Your task:
In the material below, find every line containing "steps" and copy that line.

Available data:
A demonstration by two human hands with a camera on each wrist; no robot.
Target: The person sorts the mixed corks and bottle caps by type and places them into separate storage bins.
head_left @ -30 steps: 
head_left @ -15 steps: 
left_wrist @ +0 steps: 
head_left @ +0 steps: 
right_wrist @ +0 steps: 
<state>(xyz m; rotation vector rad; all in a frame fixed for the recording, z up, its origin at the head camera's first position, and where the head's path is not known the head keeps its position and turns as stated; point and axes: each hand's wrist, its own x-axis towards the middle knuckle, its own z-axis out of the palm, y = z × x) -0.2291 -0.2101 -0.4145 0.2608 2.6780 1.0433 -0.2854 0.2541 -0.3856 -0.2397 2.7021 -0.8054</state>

Written response:
head_left @ -30 steps: 
head_left @ -15 steps: 
left_wrist @ +0 steps: 
head_left @ +0 steps: 
right_wrist @ +0 steps: 

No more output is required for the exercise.